▶ _THE DATA_:

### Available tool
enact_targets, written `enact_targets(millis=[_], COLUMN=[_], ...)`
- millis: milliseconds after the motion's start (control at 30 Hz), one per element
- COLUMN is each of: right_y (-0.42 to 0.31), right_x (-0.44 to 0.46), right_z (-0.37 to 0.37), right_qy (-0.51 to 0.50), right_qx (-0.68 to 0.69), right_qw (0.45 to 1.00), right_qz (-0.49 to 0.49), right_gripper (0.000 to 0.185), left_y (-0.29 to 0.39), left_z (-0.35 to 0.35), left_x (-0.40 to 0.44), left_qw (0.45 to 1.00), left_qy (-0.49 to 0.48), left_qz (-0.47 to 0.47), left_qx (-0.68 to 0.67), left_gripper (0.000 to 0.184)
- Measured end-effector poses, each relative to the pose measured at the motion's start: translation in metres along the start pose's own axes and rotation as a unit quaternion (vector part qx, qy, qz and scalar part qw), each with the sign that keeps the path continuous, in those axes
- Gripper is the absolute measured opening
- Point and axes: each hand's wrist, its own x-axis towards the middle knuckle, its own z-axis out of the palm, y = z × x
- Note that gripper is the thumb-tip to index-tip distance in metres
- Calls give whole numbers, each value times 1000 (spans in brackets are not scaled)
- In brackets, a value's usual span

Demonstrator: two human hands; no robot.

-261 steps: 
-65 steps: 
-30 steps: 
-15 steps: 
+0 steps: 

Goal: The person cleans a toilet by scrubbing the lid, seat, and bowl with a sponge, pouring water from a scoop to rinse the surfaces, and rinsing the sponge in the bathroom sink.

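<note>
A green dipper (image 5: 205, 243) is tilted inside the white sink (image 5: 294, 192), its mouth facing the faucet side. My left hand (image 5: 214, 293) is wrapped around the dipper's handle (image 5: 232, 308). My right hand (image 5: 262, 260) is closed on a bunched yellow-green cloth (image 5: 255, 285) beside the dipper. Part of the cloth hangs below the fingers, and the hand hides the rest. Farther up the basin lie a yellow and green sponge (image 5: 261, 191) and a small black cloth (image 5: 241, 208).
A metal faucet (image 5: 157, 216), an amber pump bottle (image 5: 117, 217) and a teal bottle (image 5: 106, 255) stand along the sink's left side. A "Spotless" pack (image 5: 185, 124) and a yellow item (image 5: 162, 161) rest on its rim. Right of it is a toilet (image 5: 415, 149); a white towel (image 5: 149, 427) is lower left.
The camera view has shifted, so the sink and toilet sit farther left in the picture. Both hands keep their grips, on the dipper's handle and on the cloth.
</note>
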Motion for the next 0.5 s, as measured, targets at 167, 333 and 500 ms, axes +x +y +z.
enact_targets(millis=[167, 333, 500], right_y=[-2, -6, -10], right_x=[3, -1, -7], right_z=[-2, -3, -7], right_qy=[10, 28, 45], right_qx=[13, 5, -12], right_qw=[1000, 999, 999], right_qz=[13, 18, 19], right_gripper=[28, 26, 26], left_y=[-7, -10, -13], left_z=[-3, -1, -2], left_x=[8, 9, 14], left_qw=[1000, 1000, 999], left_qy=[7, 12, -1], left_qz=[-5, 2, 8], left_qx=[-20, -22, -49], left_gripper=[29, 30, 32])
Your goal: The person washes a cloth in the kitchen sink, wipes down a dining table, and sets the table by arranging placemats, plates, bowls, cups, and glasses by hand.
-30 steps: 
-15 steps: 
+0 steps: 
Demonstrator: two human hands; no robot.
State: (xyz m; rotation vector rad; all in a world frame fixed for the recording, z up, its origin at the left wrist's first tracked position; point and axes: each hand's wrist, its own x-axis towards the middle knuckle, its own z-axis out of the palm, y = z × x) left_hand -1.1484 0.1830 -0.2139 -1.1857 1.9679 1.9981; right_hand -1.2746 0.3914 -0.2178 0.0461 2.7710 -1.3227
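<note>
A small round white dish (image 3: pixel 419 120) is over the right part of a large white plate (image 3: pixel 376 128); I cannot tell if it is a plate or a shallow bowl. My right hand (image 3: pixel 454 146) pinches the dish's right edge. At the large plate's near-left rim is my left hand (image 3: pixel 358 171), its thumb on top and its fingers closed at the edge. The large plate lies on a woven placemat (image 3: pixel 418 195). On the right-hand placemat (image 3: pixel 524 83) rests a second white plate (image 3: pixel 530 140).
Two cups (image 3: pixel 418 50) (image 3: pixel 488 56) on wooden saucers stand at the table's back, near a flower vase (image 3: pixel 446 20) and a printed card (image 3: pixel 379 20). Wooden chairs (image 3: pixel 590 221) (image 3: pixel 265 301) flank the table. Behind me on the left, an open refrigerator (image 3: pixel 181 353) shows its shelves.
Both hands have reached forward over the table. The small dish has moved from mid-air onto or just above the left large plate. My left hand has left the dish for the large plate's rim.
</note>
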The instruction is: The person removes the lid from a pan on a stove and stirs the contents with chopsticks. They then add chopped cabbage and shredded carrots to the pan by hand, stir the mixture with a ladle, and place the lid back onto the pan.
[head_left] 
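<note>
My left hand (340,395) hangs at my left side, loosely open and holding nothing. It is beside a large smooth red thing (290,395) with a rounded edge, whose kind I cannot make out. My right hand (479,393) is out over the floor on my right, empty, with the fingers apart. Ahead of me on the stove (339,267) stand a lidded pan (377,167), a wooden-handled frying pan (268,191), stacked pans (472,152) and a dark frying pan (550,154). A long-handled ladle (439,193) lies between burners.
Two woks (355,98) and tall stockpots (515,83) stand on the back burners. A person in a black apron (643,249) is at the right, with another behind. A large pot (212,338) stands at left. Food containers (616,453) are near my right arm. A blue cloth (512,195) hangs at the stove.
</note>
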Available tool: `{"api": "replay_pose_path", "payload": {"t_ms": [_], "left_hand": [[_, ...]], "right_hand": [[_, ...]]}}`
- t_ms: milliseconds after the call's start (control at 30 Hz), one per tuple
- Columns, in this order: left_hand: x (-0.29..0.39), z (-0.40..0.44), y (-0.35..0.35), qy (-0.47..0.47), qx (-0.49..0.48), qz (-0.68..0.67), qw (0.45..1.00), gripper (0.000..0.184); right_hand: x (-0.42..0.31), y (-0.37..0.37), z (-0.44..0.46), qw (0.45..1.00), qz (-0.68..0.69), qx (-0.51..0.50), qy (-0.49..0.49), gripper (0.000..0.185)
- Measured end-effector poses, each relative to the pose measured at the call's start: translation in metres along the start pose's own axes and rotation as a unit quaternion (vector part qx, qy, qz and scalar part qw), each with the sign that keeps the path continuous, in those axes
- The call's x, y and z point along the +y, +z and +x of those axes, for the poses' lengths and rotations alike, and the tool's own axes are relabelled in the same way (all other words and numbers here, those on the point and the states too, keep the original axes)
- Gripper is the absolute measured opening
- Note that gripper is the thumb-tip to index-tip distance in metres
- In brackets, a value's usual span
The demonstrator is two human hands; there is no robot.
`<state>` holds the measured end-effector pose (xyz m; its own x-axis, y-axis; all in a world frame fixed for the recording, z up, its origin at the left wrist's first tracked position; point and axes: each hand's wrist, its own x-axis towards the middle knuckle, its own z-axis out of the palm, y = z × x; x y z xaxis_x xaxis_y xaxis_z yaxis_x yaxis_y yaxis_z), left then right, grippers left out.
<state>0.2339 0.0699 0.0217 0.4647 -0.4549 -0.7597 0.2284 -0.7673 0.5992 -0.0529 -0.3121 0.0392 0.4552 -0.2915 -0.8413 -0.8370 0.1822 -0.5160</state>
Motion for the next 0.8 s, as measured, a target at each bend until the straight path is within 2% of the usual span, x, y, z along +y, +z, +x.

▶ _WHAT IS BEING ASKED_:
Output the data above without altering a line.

▶ _TASK ANSWER_:
### Available tool
enact_targets, written `enact_targets(millis=[_], COLUMN=[_], ...)`
- millis: milliseconds after the motion's start (control at 30 Hz), one per element
- COLUMN is each of: right_y (-0.42 to 0.31), right_x (-0.44 to 0.46), right_z (-0.37 to 0.37), right_qy (-0.51 to 0.50), right_qx (-0.68 to 0.69), right_qw (0.45 to 1.00), right_qz (-0.49 to 0.49), right_gripper (0.000 to 0.185), left_y (-0.29 to 0.39), left_z (-0.35 to 0.35), left_x (-0.40 to 0.44), left_qw (0.45 to 1.00), left_qy (-0.49 to 0.48), left_qz (-0.47 to 0.47), left_qx (-0.68 to 0.67), left_gripper (0.000 to 0.184)
- Measured end-effector poses, each relative to the pose measured at the motion's start: translation in metres along the start pose's own axes and rotation as a unit quaternion (vector part qx, qy, qz and scalar part qw), each with the sign that keeps the path continuous, in those axes
- Gripper is the absolute measured opening
- Point and axes: each hand's wrist, its own x-axis towards the middle knuckle, its own z-axis out of the palm, y = z × x
- Note that gripper is the thumb-tip to index-tip distance in metres
- Calls give whole numbers, each value times 1000 (spans in brackets are not scaled)
- In brackets, a value's usual span

Demonstrator: two human hands; no robot.

-261 steps: 
-65 steps: 
-30 steps: 
-15 steps: 
+0 steps: 

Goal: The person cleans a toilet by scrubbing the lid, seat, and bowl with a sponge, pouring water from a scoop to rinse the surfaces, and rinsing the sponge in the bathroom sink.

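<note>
A green dipper (image 5: 205, 243) is tilted inside the white sink (image 5: 294, 192), its mouth facing the faucet side. My left hand (image 5: 214, 293) is wrapped around the dipper's handle (image 5: 232, 308). My right hand (image 5: 262, 260) is closed on a bunched yellow-green cloth (image 5: 255, 285) beside the dipper. Part of the cloth hangs below the fingers, and the hand hides the rest. Farther up the basin lie a yellow and green sponge (image 5: 261, 191) and a small black cloth (image 5: 241, 208).
A metal faucet (image 5: 157, 216), an amber pump bottle (image 5: 117, 217) and a teal bottle (image 5: 106, 255) stand along the sink's left side. A "Spotless" pack (image 5: 185, 124) and a yellow item (image 5: 162, 161) rest on its rim. Right of it is a toilet (image 5: 415, 149); a white towel (image 5: 149, 427) is lower left.
The camera view has shifted, so the sink and toilet sit farther left in the picture. Both hands keep their grips, on the dipper's handle and on the cloth.
</note>
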Motion for the next 0.5 s, as measured, targets at 167, 333 and 500 ms, axes +x +y +z.
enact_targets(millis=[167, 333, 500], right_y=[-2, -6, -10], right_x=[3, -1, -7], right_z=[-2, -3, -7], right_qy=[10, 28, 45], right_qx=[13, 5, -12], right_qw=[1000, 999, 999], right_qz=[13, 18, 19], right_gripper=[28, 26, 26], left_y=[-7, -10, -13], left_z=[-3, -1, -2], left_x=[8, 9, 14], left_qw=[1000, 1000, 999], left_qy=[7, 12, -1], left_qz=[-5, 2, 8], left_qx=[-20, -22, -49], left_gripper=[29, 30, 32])
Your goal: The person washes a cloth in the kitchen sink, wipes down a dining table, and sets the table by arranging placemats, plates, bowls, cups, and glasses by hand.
-30 steps: 
-15 steps: 
+0 steps: 
Demonstrator: two human hands; no robot.
State: (xyz m; rotation vector rad; all in a world frame fixed for the recording, z up, its origin at the left wrist's first tracked position; point and axes: each hand's wrist, its own x-axis towards the middle knuckle, its own z-axis out of the palm, y = z × x) left_hand -1.1484 0.1830 -0.2139 -1.1857 1.9679 1.9981; right_hand -1.2746 0.3914 -0.2178 0.0461 2.7710 -1.3227
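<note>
A small round white dish (image 3: pixel 419 120) is over the right part of a large white plate (image 3: pixel 376 128); I cannot tell if it is a plate or a shallow bowl. My right hand (image 3: pixel 454 146) pinches the dish's right edge. At the large plate's near-left rim is my left hand (image 3: pixel 358 171), its thumb on top and its fingers closed at the edge. The large plate lies on a woven placemat (image 3: pixel 418 195). On the right-hand placemat (image 3: pixel 524 83) rests a second white plate (image 3: pixel 530 140).
Two cups (image 3: pixel 418 50) (image 3: pixel 488 56) on wooden saucers stand at the table's back, near a flower vase (image 3: pixel 446 20) and a printed card (image 3: pixel 379 20). Wooden chairs (image 3: pixel 590 221) (image 3: pixel 265 301) flank the table. Behind me on the left, an open refrigerator (image 3: pixel 181 353) shows its shelves.
Both hands have reached forward over the table. The small dish has moved from mid-air onto or just above the left large plate. My left hand has left the dish for the large plate's rim.
</note>
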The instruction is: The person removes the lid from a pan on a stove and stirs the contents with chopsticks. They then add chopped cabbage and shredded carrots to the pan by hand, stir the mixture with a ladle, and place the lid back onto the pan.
[head_left] 
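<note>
My left hand (340,395) hangs at my left side, loosely open and holding nothing. It is beside a large smooth red thing (290,395) with a rounded edge, whose kind I cannot make out. My right hand (479,393) is out over the floor on my right, empty, with the fingers apart. Ahead of me on the stove (339,267) stand a lidded pan (377,167), a wooden-handled frying pan (268,191), stacked pans (472,152) and a dark frying pan (550,154). A long-handled ladle (439,193) lies between burners.
Two woks (355,98) and tall stockpots (515,83) stand on the back burners. A person in a black apron (643,249) is at the right, with another behind. A large pot (212,338) stands at left. Food containers (616,453) are near my right arm. A blue cloth (512,195) hangs at the stove.
</note>
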Available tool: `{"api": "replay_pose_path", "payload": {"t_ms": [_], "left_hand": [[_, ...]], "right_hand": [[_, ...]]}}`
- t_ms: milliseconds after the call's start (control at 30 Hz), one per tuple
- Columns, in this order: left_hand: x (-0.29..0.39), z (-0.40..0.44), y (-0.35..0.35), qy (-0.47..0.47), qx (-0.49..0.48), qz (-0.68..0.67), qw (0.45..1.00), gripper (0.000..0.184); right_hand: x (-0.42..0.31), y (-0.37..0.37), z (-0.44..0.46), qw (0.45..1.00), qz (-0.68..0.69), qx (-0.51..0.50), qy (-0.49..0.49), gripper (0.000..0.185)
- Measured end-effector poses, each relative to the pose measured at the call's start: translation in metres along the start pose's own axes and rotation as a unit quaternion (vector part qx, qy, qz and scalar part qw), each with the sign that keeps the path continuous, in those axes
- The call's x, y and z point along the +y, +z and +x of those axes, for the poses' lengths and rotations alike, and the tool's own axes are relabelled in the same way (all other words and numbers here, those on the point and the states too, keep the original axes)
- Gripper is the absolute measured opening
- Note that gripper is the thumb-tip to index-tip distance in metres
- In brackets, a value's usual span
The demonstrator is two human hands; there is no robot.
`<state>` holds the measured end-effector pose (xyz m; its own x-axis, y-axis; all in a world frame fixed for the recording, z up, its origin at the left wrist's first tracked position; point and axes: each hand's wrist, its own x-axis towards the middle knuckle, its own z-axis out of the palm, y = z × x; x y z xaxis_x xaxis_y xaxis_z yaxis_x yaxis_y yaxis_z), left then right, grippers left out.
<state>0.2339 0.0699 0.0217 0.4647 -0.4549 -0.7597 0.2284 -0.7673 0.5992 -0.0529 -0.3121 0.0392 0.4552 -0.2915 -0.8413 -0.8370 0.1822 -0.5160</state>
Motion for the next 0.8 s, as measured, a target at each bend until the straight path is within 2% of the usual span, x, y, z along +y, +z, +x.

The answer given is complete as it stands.